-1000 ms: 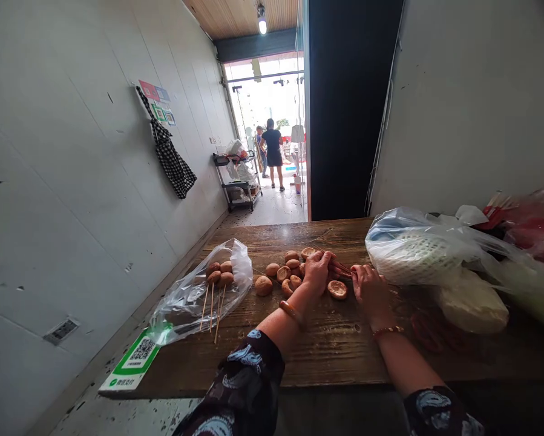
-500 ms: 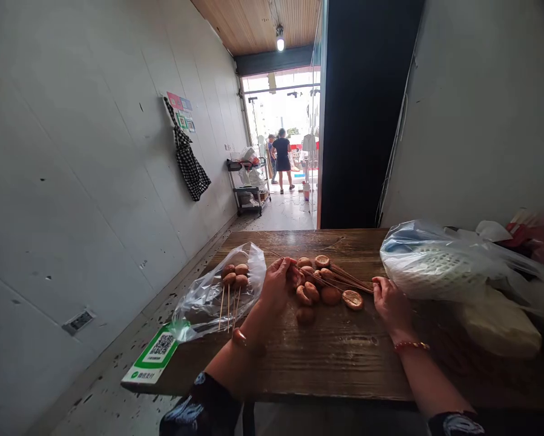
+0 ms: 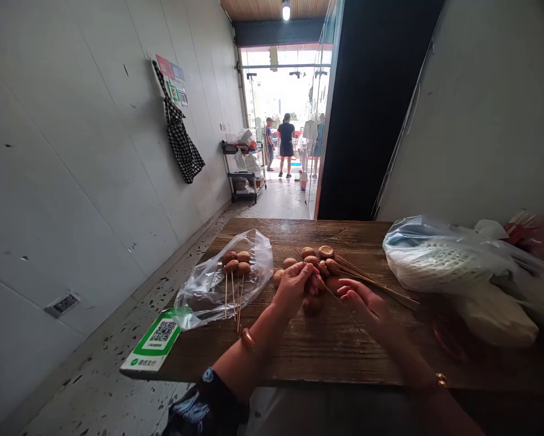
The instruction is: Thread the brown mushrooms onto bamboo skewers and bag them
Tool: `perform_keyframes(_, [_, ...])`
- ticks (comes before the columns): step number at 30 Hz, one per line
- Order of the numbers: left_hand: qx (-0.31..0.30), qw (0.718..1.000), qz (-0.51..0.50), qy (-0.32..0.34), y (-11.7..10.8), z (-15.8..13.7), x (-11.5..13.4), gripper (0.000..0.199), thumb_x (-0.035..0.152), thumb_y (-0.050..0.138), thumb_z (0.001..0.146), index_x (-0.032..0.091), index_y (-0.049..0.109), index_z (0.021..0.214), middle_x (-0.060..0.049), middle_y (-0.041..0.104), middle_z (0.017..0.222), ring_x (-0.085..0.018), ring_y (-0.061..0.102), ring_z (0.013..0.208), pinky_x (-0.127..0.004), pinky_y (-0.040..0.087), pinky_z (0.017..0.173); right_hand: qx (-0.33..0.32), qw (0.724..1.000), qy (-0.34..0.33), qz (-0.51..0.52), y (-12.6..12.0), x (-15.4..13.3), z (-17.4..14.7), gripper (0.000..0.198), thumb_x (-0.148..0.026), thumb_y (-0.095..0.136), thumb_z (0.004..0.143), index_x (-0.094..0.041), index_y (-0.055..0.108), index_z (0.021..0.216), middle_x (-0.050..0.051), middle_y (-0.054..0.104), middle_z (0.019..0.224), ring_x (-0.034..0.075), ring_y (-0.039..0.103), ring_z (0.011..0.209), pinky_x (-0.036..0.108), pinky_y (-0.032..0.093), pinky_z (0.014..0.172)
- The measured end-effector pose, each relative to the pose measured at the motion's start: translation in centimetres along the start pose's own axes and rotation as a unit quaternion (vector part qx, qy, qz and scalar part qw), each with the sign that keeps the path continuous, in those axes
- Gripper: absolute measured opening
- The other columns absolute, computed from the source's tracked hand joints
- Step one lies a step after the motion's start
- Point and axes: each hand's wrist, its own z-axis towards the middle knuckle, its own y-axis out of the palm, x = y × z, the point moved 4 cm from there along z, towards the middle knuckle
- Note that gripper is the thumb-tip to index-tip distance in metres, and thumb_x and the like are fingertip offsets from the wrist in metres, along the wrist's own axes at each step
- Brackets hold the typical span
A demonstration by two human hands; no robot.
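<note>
Narrow corridor, wooden table | mushrooms piled mid-table | left hand closed on a mushroom at the pile's near edge | right hand open, fingers spread, just right of the pile, below loose bamboo skewers | plastic bag of skewered mushrooms left of the pile

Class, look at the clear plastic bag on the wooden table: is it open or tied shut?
Open. The clear plastic bag lies flat with its mouth gaping, skewered mushrooms resting inside, their sticks pointing toward the table edge.
</note>
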Motion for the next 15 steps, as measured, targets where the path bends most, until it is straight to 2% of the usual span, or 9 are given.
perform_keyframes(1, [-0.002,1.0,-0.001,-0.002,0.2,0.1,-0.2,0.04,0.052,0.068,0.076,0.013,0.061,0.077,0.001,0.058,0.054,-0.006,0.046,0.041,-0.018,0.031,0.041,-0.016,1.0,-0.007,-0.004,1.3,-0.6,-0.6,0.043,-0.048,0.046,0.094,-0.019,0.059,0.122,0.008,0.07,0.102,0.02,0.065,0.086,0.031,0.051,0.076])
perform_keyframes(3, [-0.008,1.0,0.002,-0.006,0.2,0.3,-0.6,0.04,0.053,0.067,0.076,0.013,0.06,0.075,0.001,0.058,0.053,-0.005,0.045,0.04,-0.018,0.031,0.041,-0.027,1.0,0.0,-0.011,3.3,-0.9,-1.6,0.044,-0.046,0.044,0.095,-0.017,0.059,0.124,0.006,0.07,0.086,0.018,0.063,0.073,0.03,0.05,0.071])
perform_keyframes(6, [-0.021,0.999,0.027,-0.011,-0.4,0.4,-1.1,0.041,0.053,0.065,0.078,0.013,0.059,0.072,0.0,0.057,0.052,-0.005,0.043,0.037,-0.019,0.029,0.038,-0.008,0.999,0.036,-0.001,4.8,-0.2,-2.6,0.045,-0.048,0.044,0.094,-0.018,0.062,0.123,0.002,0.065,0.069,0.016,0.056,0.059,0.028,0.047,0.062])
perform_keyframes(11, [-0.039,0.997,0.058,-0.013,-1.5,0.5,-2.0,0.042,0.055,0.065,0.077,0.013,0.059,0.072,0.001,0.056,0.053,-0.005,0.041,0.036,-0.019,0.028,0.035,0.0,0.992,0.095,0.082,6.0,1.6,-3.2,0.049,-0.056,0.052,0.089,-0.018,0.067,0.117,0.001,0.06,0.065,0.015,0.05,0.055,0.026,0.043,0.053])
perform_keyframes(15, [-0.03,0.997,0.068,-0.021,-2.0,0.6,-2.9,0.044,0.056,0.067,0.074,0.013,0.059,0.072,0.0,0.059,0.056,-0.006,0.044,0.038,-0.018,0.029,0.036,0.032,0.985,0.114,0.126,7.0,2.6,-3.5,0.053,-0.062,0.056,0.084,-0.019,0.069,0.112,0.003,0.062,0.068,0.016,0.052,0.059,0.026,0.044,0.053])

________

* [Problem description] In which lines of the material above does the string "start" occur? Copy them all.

* [Answer box]
- The measured end-effector pose, each relative to the pose measured at the motion's start: translation in centimetres along the start pose's own axes and rotation as a unit quaternion (vector part qx, qy, qz and scalar part qw), each with the sign that keeps the path continuous, in those axes
- Step one lies a step after the motion's start

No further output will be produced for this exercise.